How many lines in the data below include the word "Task"? State the number alone.

*Source records*
++++

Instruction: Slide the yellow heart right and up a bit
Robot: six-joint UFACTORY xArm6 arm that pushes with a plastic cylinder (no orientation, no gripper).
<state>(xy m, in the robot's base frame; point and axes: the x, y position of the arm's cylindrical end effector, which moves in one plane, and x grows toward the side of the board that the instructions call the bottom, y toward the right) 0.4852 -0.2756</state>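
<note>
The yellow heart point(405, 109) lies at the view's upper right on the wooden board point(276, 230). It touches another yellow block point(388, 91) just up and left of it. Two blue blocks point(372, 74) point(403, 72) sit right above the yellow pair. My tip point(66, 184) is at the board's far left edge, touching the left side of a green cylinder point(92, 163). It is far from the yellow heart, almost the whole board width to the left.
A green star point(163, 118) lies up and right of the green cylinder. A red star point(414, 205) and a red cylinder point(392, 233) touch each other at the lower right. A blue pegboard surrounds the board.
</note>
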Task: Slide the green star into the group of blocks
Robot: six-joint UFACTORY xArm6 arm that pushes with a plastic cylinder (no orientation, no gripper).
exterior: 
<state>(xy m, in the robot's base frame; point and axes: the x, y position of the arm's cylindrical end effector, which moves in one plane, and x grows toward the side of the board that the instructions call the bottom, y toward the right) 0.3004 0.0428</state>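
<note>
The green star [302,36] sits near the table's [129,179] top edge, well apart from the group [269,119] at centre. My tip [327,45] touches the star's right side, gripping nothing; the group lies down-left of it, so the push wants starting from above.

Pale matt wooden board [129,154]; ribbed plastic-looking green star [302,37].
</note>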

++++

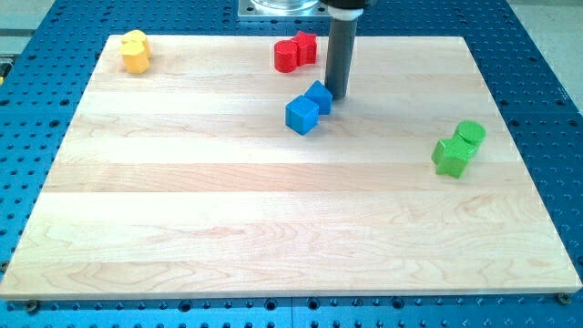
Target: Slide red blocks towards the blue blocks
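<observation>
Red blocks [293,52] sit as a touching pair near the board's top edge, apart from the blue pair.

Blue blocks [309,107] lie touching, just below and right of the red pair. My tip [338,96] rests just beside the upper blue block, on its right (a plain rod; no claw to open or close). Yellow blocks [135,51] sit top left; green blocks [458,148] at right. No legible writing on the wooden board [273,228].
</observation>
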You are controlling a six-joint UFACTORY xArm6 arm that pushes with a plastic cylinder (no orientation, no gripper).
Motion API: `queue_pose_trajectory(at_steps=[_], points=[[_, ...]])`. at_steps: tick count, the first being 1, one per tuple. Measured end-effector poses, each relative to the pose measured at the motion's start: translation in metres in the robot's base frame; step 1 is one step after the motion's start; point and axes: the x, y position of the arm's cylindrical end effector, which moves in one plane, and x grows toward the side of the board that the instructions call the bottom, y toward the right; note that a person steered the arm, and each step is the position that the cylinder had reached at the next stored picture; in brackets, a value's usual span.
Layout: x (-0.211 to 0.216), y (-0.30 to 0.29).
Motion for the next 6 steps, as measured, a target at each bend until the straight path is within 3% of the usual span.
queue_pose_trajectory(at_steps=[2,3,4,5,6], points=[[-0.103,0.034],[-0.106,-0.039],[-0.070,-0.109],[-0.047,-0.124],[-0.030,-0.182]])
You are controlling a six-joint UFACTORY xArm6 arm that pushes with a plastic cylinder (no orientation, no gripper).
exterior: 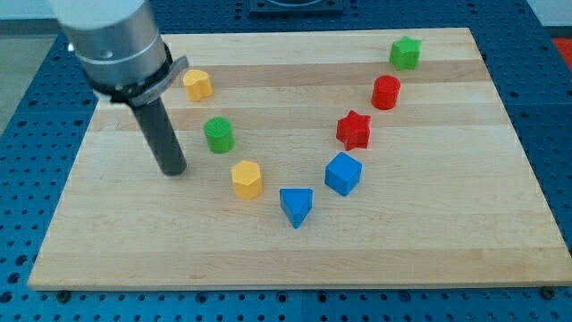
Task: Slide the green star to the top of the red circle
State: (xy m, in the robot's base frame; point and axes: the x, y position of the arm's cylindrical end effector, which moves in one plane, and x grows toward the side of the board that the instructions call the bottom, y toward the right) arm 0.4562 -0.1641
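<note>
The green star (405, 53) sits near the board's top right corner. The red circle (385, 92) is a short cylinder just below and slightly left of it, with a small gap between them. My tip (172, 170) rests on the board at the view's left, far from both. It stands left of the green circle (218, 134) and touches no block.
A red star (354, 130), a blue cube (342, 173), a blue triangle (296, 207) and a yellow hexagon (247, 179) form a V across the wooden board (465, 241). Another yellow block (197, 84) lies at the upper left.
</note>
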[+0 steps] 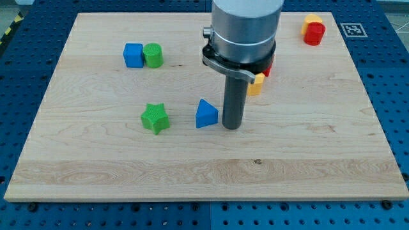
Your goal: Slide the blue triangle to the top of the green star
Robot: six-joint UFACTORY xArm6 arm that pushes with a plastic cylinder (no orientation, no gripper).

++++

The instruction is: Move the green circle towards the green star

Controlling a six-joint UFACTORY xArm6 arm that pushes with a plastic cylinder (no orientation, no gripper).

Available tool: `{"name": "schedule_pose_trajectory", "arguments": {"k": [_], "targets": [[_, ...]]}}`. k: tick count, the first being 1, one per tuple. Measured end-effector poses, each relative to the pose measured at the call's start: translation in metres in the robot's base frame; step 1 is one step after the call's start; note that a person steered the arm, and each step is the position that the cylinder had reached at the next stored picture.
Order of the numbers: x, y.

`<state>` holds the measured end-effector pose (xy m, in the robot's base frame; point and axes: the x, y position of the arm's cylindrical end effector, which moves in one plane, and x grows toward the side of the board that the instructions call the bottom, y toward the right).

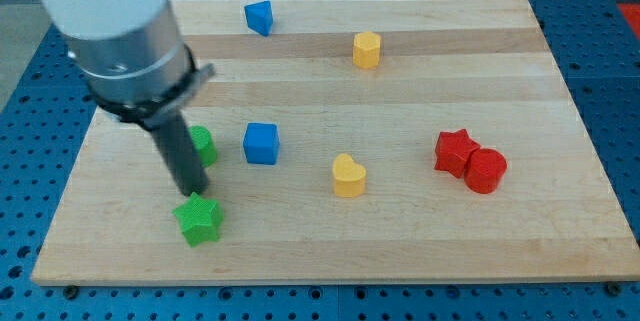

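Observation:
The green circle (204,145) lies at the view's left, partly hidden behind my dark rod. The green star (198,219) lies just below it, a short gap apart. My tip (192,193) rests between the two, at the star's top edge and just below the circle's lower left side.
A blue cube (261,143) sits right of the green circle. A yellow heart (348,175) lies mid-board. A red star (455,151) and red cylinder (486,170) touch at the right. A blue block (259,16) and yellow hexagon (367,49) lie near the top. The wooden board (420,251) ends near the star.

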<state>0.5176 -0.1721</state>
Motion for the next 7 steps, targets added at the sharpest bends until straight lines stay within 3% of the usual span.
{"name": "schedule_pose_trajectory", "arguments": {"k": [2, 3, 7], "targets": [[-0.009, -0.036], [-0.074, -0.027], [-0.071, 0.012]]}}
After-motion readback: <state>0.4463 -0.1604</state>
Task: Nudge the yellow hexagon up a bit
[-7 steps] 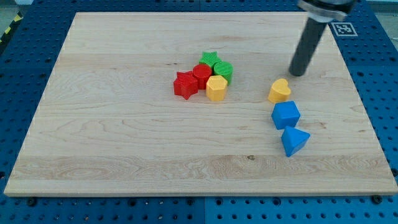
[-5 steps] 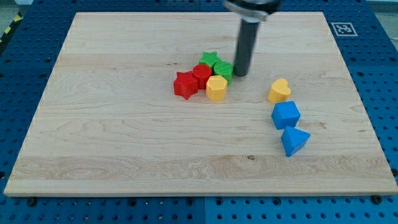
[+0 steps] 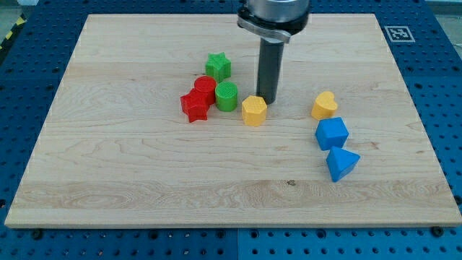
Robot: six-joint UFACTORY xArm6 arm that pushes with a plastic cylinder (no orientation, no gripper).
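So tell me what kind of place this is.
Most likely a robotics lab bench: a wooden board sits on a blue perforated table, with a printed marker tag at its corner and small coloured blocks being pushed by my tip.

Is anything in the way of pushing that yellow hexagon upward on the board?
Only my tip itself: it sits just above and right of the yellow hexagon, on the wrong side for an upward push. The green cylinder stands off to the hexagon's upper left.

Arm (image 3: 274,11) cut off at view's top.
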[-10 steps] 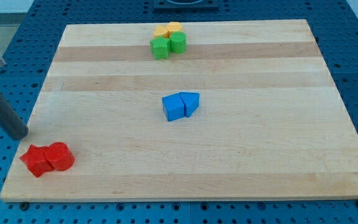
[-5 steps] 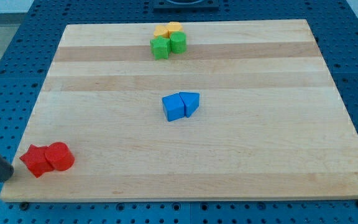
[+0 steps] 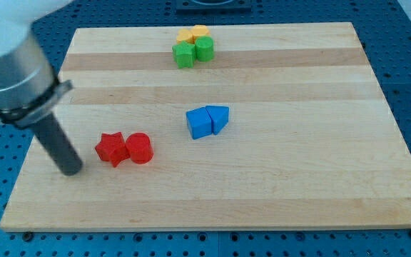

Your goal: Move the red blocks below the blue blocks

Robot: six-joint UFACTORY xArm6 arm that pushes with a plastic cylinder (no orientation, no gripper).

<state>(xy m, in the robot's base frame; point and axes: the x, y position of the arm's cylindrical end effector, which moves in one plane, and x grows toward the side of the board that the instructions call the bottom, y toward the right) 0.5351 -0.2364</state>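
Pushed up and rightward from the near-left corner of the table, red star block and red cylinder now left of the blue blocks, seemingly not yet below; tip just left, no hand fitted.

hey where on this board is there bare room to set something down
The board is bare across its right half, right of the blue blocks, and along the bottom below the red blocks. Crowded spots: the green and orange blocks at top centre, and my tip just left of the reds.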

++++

*Answer space*
3